Work task: Copy out the listing in full, exactly as written, but not its pictures.

Stored data:
************

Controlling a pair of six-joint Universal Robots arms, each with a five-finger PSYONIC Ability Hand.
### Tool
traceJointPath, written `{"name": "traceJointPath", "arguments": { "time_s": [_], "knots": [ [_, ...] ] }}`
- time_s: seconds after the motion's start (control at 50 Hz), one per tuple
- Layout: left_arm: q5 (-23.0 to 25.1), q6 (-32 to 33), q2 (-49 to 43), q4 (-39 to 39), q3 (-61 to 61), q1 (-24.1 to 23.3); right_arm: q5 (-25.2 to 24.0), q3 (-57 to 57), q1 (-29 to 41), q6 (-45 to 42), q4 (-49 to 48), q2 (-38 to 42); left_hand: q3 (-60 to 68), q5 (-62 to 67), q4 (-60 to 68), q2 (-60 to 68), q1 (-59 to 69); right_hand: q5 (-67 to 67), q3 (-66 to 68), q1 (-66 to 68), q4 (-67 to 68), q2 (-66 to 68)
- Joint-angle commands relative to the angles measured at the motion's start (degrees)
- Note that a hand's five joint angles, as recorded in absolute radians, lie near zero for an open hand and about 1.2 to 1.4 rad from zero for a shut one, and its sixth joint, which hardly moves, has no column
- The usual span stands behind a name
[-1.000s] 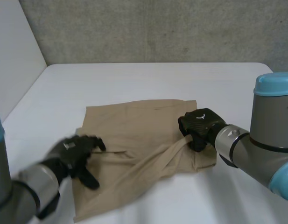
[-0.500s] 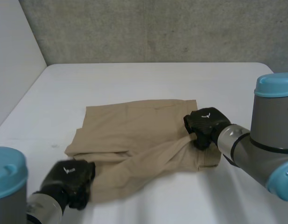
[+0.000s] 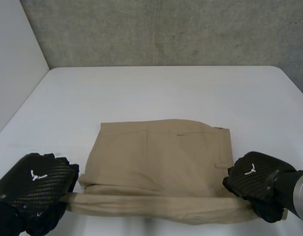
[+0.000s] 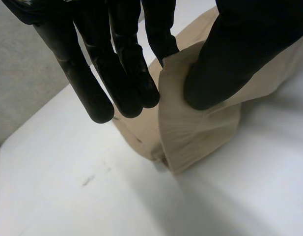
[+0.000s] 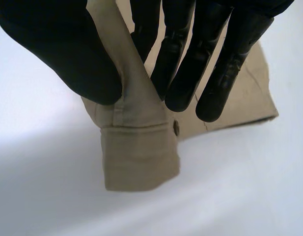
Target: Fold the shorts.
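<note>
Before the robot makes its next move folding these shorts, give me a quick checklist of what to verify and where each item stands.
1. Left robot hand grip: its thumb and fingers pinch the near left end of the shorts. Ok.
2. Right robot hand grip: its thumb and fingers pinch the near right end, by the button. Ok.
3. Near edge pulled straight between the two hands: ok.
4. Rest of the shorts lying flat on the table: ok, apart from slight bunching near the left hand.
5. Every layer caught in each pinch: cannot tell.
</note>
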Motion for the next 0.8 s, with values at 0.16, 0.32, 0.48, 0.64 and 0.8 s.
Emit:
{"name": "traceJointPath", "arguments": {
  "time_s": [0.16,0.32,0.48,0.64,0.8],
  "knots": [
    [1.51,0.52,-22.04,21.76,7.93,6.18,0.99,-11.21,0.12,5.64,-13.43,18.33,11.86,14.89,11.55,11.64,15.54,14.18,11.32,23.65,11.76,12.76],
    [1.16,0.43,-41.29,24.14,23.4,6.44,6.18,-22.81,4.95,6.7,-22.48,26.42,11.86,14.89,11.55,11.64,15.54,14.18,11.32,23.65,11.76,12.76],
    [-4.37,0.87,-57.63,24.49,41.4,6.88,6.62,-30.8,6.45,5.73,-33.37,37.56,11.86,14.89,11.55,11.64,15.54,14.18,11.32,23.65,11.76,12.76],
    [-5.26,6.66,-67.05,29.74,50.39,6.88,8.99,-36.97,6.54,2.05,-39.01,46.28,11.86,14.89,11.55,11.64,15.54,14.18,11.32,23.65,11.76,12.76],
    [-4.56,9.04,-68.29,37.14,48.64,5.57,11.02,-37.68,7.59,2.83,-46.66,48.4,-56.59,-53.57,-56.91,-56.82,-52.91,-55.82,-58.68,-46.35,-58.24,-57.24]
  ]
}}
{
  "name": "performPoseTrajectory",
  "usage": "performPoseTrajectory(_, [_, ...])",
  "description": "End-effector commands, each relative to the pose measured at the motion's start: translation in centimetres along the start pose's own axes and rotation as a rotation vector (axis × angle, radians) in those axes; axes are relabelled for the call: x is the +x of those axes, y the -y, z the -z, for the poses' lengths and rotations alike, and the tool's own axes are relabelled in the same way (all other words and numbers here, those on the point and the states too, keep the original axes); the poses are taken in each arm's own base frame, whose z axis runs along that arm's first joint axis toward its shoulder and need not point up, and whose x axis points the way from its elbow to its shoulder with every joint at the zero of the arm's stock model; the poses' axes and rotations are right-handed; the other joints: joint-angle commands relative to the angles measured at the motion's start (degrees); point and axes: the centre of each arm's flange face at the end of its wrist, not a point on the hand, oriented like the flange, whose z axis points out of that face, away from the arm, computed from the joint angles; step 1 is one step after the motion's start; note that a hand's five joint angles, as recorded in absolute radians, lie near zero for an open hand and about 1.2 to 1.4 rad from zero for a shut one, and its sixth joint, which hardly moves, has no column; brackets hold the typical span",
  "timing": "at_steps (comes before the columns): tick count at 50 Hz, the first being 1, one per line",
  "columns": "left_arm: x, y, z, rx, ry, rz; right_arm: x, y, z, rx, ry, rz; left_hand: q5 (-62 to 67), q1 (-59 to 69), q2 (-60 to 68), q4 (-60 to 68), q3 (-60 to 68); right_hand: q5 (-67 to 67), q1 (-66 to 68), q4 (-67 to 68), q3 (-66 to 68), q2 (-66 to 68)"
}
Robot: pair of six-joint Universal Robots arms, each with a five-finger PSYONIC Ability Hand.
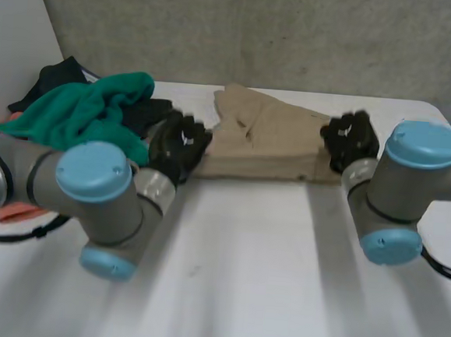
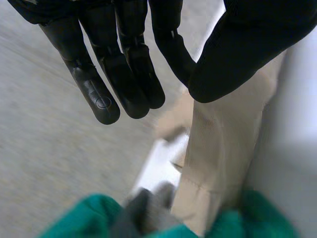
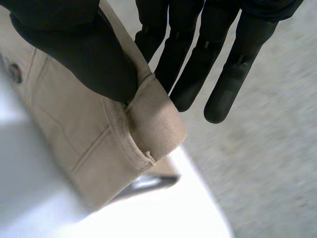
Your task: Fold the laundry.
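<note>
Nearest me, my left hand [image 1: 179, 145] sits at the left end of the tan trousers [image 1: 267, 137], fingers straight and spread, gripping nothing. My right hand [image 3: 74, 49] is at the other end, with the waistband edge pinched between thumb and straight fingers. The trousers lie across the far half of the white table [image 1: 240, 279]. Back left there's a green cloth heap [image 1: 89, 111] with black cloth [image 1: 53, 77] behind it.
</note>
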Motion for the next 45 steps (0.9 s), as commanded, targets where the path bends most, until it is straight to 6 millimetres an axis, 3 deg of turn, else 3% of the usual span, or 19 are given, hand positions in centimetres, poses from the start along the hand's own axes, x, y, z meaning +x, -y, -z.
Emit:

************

Expected answer:
Controlling a pair of six-joint Universal Robots arms, each with a five-finger PSYONIC Ability Hand.
### Tool
traceJointPath, written `{"name": "traceJointPath", "arguments": { "time_s": [_], "knots": [ [_, ...] ] }}`
- time_s: seconds after the motion's start (control at 50 Hz), one per tuple
- Layout: left_arm: q5 (-23.0 to 25.1), q6 (-32 to 33), q2 (-49 to 43), q4 (-39 to 39), q3 (-61 to 61), q1 (-24.1 to 23.3); right_arm: q5 (-25.2 to 24.0), q3 (-57 to 57), q1 (-29 to 41), q6 (-45 to 42), q4 (-49 to 48), q2 (-38 to 42); left_hand: q3 (-60 to 68), q5 (-62 to 67), q4 (-60 to 68), q2 (-60 to 68), q1 (-59 to 69); right_hand: q5 (-67 to 67), q3 (-66 to 68), q1 (-66 to 68), q4 (-67 to 68), q2 (-66 to 68)
- Joint-angle commands relative to the angles measured at the motion's start (degrees)
- Note that a hand's five joint angles, as recorded in absolute radians, lie near zero for an open hand and about 1.2 to 1.4 rad from zero for a shut one, and its sixth joint, which hardly moves, has no column
- The usual span stands behind a name
[-1.000s] 
[-0.500s] 
[+0.000s] 
[+0.000s] 
[+0.000s] 
Target: Fold the shorts.
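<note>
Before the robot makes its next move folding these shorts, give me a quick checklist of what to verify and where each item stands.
1. Left robot hand grip: its thumb and fingers pinch the near left end of the shorts. Ok.
2. Right robot hand grip: its thumb and fingers pinch the near right end, by the button. Ok.
3. Near edge pulled straight between the two hands: ok.
4. Rest of the shorts lying flat on the table: ok, apart from slight bunching near the left hand.
5. Every layer caught in each pinch: cannot tell.
</note>
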Motion for the next 0.8 s, with values at 0.16, 0.32, 0.48, 0.64 and 0.8 s.
Emit:
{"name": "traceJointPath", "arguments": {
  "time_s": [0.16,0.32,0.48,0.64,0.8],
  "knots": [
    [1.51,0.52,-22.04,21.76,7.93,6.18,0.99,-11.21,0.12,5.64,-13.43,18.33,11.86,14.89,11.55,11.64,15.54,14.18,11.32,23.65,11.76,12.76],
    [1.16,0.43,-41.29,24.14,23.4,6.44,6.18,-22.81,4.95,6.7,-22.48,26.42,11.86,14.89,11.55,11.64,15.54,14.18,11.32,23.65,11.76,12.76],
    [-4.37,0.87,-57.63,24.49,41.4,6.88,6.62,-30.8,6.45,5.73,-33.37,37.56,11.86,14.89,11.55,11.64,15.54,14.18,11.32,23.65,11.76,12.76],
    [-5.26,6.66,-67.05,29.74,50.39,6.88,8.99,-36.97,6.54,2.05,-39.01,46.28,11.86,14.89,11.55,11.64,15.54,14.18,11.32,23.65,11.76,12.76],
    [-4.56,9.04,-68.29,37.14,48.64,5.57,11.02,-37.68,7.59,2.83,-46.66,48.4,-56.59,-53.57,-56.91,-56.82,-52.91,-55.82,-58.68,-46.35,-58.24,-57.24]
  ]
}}
{
  "name": "performPoseTrajectory",
  "usage": "performPoseTrajectory(_, [_, ...])",
  "description": "End-effector commands, each relative to the pose measured at the motion's start: translation in centimetres along the start pose's own axes and rotation as a rotation vector (axis × angle, radians) in those axes; axes are relabelled for the call: x is the +x of those axes, y the -y, z the -z, for the poses' lengths and rotations alike, and the tool's own axes are relabelled in the same way (all other words and numbers here, those on the point and the states too, keep the original axes); the poses are taken in each arm's own base frame, whose z axis runs along that arm's first joint axis toward its shoulder and need not point up, and whose x axis points the way from its elbow to its shoulder with every joint at the zero of the arm's stock model; the poses' axes and rotations are right-handed; the other joints: joint-angle commands relative to the angles measured at the motion's start (degrees); point and axes: the centre of each arm's flange face at the end of its wrist, not a point on the hand, oriented like the flange, whose z axis points out of that face, away from the arm, computed from the joint angles; step 1 is one step after the motion's start; note that a hand's five joint angles, as recorded in absolute radians, lie near zero for an open hand and about 1.2 to 1.4 rad from zero for a shut one, and its sixth joint, which hardly moves, has no column; brackets hold the typical span",
  "timing": "at_steps (comes before the columns): tick count at 50 Hz, the first being 1, one per line",
  "columns": "left_arm: x, y, z, rx, ry, rz; right_arm: x, y, z, rx, ry, rz; left_hand: q5 (-62 to 67), q1 (-59 to 69), q2 (-60 to 68), q4 (-60 to 68), q3 (-60 to 68); right_hand: q5 (-67 to 67), q1 (-66 to 68), q4 (-67 to 68), q3 (-66 to 68), q2 (-66 to 68)"
}
Robot: pair of six-joint Universal Robots arms, each with a five-finger PSYONIC Ability Hand.
Your task: Fold the laundry.
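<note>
Nearest me, my left hand [image 1: 179, 145] sits at the left end of the tan trousers [image 1: 267, 137], fingers straight and spread, gripping nothing. My right hand [image 3: 74, 49] is at the other end, with the waistband edge pinched between thumb and straight fingers. The trousers lie across the far half of the white table [image 1: 240, 279]. Back left there's a green cloth heap [image 1: 89, 111] with black cloth [image 1: 53, 77] behind it.
</note>
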Motion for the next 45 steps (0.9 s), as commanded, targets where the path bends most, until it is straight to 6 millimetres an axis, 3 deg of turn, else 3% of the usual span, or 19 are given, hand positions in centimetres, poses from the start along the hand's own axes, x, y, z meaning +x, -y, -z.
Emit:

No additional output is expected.